→ INFORMATION SUPPLIED
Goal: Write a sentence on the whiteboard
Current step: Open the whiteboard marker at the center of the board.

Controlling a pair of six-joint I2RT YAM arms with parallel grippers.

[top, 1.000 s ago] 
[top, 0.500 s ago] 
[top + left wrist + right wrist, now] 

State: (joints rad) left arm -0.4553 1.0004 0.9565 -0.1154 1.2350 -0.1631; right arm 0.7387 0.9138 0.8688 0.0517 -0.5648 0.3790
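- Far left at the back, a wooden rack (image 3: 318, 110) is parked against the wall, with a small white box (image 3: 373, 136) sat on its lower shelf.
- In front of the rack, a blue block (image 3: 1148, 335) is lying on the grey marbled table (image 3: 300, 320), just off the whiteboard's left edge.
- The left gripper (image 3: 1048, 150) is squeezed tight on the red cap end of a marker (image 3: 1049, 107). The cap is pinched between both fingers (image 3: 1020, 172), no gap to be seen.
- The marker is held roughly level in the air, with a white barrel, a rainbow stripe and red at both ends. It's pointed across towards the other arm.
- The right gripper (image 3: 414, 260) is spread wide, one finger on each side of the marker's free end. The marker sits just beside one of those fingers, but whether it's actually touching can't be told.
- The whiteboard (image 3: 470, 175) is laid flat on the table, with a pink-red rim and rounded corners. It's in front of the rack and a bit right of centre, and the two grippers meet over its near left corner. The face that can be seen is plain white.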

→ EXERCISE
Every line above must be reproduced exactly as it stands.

→ ANSWER SECTION
Goal: Write a sentence on the whiteboard
Current step: Open the whiteboard marker at the center of the board.

Controlling a pair of six-joint I2RT YAM arms with parallel grippers.

[top, 1.000 s ago] 
[top, 0.500 s ago] 
[top + left wrist + right wrist, now] 

State: (joints rad) left arm -0.4553 1.0004 0.9565 -0.1154 1.2350 -0.1631; right arm 0.7387 0.9138 0.8688 0.0517 -0.5648 0.3790
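- Far left at the back, a wooden rack (image 3: 318, 110) is parked against the wall, with a small white box (image 3: 373, 136) sat on its lower shelf.
- In front of the rack, a blue block (image 3: 1148, 335) is lying on the grey marbled table (image 3: 300, 320), just off the whiteboard's left edge.
- The left gripper (image 3: 1048, 150) is squeezed tight on the red cap end of a marker (image 3: 1049, 107). The cap is pinched between both fingers (image 3: 1020, 172), no gap to be seen.
- The marker is held roughly level in the air, with a white barrel, a rainbow stripe and red at both ends. It's pointed across towards the other arm.
- The right gripper (image 3: 414, 260) is spread wide, one finger on each side of the marker's free end. The marker sits just beside one of those fingers, but whether it's actually touching can't be told.
- The whiteboard (image 3: 470, 175) is laid flat on the table, with a pink-red rim and rounded corners. It's in front of the rack and a bit right of centre, and the two grippers meet over its near left corner. The face that can be seen is plain white.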

This output is complete.